Nepal's Durbar squares, or "noble courts," popular tourist sites filled with temples and statues, were severely damaged by the earthquake, the BBC reports. While there will be security at the sites and special routes are in place to make sure the least amount of damage is caused to the sites by the public, UNESCO said in a statement last week that reopening the sites raised safety concerns and hoped the decision to reopen them can be reexamined.

The public has be to "extra cautious and reconsider the necessity of visiting those sites," UNESCO said. Many monuments within the sites have collapsed and are unsafe, the organization added.

Among the reopened sites are the Bhaktapur, Kathmandu and Lalitpur Durbar squares, CNN reports. Durbar Square in Bhaktapur celebrated its reopening with performances by traditional dancers and musicians, Australia's ABC News reports.

UNESCO expressed concern over the reopening of three sites in particular: the Kathmandu Durbar Square, the Swayambhu temple complex and the Patan Durbar Square, saying they are in a "precarious state." The organization also raised concerns about the risk of theft of art and cultural objects at the Swayambhu site and said both the Swayambhu and Changu Narayan sites are at risk for landslides.

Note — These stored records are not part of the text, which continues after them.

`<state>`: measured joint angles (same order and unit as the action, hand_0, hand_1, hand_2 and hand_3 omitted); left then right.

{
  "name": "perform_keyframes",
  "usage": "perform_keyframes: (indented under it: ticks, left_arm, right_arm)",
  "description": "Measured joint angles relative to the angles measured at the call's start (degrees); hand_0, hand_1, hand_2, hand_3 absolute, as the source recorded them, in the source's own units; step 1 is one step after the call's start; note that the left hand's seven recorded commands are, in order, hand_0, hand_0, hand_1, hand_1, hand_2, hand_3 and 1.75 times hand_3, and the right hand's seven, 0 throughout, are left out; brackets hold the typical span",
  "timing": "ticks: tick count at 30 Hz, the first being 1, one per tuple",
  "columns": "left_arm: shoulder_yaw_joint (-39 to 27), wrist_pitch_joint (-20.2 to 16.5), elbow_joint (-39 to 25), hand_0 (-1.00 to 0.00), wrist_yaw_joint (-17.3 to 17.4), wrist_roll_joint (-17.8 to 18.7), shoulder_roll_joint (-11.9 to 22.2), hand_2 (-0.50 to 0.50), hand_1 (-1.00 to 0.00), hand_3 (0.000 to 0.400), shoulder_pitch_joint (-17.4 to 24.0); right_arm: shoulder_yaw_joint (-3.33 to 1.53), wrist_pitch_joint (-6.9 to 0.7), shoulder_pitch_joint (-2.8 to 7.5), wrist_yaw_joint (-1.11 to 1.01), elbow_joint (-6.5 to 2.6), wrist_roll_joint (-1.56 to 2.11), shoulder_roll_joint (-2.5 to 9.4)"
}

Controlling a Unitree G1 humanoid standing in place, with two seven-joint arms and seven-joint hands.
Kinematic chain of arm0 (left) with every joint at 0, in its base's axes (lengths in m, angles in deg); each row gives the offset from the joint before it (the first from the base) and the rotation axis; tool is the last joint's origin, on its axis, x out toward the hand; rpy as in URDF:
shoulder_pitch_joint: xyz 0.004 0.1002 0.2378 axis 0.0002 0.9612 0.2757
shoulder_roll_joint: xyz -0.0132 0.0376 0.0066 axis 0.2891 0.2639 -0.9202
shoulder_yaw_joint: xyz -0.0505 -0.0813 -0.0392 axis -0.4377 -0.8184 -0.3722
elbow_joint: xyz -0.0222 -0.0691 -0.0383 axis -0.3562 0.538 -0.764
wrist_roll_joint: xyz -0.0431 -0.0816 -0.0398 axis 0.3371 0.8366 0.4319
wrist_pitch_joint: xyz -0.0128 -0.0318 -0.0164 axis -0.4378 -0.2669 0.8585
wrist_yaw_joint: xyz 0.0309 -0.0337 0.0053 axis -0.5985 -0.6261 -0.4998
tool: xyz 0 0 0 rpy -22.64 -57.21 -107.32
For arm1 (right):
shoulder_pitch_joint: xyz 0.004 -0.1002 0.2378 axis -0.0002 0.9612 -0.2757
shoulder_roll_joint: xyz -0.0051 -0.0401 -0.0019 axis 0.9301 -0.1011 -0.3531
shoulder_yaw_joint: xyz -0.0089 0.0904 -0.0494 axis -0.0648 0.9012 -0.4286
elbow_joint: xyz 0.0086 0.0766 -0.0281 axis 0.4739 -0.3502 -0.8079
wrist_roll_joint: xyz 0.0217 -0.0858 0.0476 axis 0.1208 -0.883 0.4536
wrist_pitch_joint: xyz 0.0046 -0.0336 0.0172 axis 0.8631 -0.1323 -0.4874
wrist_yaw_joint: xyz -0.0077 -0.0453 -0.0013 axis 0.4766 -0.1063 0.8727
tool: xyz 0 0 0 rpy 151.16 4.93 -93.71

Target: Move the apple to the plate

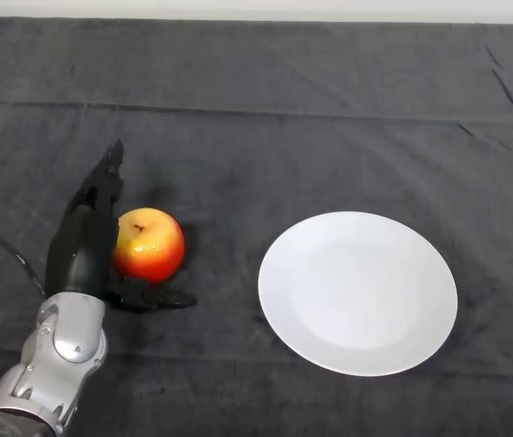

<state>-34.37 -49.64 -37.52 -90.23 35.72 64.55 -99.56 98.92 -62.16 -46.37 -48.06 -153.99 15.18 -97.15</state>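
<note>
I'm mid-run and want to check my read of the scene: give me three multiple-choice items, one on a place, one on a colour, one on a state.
1. Where is the apple?
A. on the plate
B. on the cloth, left of the plate
C. behind the plate

2. What colour is the plate?
A. white
B. blue
C. black

3. How is the left hand?
A. far from the apple
B. lifting the apple
C. beside the apple, fingers extended

Key: 1 B, it sits on the dark cloth; 2 A, plain white; 3 C, the thumb reaches under the apple's front.
</note>
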Motion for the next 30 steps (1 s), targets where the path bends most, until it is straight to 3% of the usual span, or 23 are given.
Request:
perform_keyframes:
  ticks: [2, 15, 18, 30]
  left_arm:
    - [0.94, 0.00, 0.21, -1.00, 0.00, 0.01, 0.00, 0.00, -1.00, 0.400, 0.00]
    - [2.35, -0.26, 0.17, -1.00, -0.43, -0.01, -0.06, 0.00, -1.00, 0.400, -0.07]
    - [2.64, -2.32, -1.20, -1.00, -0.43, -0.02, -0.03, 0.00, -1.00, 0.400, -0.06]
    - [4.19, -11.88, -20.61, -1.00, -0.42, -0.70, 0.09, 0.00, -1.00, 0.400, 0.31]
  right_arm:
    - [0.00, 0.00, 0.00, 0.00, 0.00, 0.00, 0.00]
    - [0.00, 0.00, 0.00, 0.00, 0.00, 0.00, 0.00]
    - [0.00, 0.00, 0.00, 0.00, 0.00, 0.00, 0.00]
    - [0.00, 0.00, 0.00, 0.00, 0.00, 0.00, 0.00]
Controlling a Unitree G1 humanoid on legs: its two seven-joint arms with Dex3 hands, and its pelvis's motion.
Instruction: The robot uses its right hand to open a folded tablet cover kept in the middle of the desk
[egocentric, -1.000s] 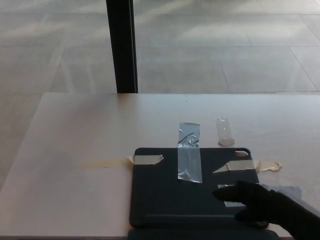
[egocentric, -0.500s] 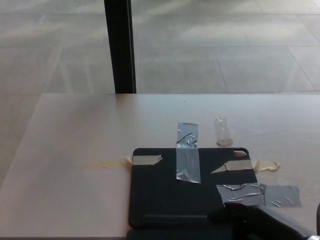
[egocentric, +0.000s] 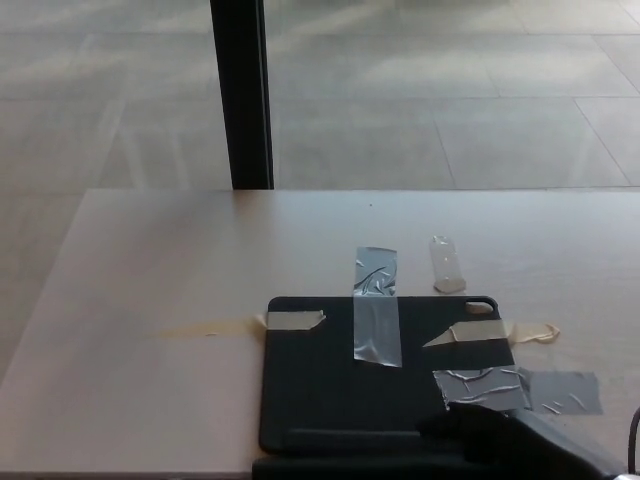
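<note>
A dark folded tablet cover (egocentric: 350, 390) lies flat on the light desk (egocentric: 200, 290), near the front edge and a little right of the middle. Strips of grey and beige tape hold it to the desk along its far and right edges. My right hand (egocentric: 500, 435) comes in from the bottom right and rests over the cover's near right corner, its black fingers (egocentric: 450, 422) pointing left along the near edge. Much of the hand is cut off by the picture's bottom edge. My left hand does not show.
A grey tape strip (egocentric: 377, 318) crosses the cover's far edge. Another grey patch (egocentric: 520, 390) spans its right edge. A clear tape scrap (egocentric: 447, 264) lies on the desk behind. A black post (egocentric: 240, 95) stands beyond the desk's far edge on a tiled floor.
My right hand has drawn back toward the near edge of the cover, uncovering the grey tape patch on the right. In the last half second it has hardly moved.
</note>
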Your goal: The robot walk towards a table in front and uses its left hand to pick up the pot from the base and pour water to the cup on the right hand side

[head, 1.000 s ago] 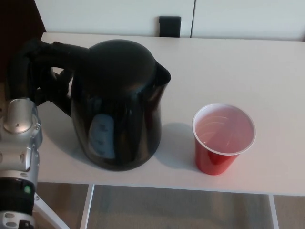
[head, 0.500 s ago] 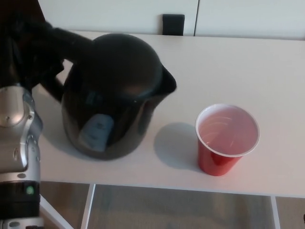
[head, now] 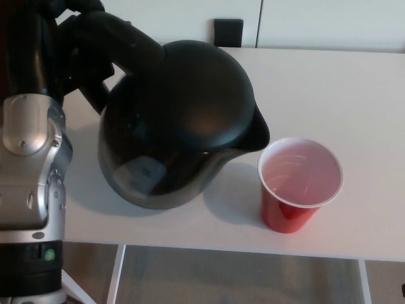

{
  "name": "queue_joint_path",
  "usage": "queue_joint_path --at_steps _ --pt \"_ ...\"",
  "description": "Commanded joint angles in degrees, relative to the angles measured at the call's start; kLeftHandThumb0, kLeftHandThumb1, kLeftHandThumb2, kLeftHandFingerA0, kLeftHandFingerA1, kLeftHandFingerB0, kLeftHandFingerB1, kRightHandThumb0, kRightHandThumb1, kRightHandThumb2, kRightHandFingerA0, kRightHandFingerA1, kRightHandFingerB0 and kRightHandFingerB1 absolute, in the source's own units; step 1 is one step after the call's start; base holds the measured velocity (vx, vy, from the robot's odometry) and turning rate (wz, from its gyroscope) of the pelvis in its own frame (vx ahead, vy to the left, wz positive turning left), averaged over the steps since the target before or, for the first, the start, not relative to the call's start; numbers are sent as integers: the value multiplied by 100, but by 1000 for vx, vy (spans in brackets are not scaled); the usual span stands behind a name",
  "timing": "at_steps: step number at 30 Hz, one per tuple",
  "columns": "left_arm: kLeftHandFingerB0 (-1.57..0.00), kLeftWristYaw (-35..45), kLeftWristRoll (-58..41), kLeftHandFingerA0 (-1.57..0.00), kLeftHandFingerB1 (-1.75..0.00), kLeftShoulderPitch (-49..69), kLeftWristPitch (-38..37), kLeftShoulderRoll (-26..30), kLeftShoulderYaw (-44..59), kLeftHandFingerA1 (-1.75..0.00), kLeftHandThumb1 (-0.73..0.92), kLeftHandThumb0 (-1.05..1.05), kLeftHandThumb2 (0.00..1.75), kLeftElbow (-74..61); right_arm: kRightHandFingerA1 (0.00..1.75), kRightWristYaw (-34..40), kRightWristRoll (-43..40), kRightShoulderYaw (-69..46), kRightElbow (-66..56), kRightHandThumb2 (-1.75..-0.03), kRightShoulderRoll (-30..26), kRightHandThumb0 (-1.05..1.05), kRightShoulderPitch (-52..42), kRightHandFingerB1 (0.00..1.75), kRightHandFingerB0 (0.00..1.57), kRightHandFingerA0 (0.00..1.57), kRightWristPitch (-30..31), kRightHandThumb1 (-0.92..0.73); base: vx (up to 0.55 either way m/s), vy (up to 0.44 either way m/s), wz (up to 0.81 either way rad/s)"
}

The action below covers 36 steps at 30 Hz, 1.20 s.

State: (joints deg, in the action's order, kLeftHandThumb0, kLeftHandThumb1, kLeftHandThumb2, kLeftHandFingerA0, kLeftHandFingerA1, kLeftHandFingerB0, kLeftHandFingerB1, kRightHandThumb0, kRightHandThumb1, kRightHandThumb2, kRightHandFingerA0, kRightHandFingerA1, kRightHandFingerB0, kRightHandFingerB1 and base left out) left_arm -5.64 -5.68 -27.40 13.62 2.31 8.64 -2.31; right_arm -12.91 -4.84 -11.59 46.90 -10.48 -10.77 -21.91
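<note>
**Pot tipped over toward the cup now**

Compared to half a second back, the pot [head: 180, 123] has swung right and leaned further, so its spout sits just at the left rim of the cup. A second ago it was standing pretty much upright, further left.

Biggest thing first: the white counter [head: 342, 88] fills most of the head view, with its front edge running along the bottom and a pale wall behind it. On the wall, just past the far edge of the counter, there's a small dark square thing [head: 227, 32], can't tell what it is.

Next up is the black pot, tilted with the spout pointing right and slightly down, lid side facing the camera. It looks lifted and tipped, casting a shadow on the counter under it. I can't see any water coming out.

Robot's left arm [head: 31, 183] comes up the left edge, silver and black segments. The left hand [head: 69, 47] is at the top left, black fingers wrapped round the pot's handle, so it's got a closed grip on it. Black on black though, so the individual fingers are hard to pick out.

Smallest: the red cup [head: 300, 183], white inside, standing upright on the counter to the right of the pot, near the front edge. Looks like it has nothing in it.

Right hand doesn't show anywhere.
</note>
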Motion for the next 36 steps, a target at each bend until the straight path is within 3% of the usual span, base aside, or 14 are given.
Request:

Tourism made up 8.6 percent of Nepal's annual budget in 2014, providing almost 145.3 billion Nepali rupees in revenue, according to the World Travel and Tourism Council. Over 800,000 houses have been destroyed or damaged since the first earthquake, which struck Nepal April 25, and the second, which struck in May, according to USAID. Eighty percent of hotel reservations in the country have been canceled since then, according to the Nepal Economic Forum, a Kathmandu-based think tank. An estimated $6.66 billion is needed to rebuild infrastructure, The Wall Street Journal reports.

Nepal's Department of Archaeology estimates 12 billion Nepali rupees ($117 million) is needed to rebuild damaged monuments, a process that could take five years, the BBC reports.

Bhesh Narayan Dahal, the department's director general, said the department had assessed the "vulnerabilities of the sites and significant monuments, and the sites will be opened for visitors on priority basis, while a long-term plan will be introduced to reconstruct the fallen monuments."

A message on the Nepalese tourism board's official website says that efforts have been made to make visits to the sites "safe and fascinating" and that "rebuilding and recovery initiatives are also underway."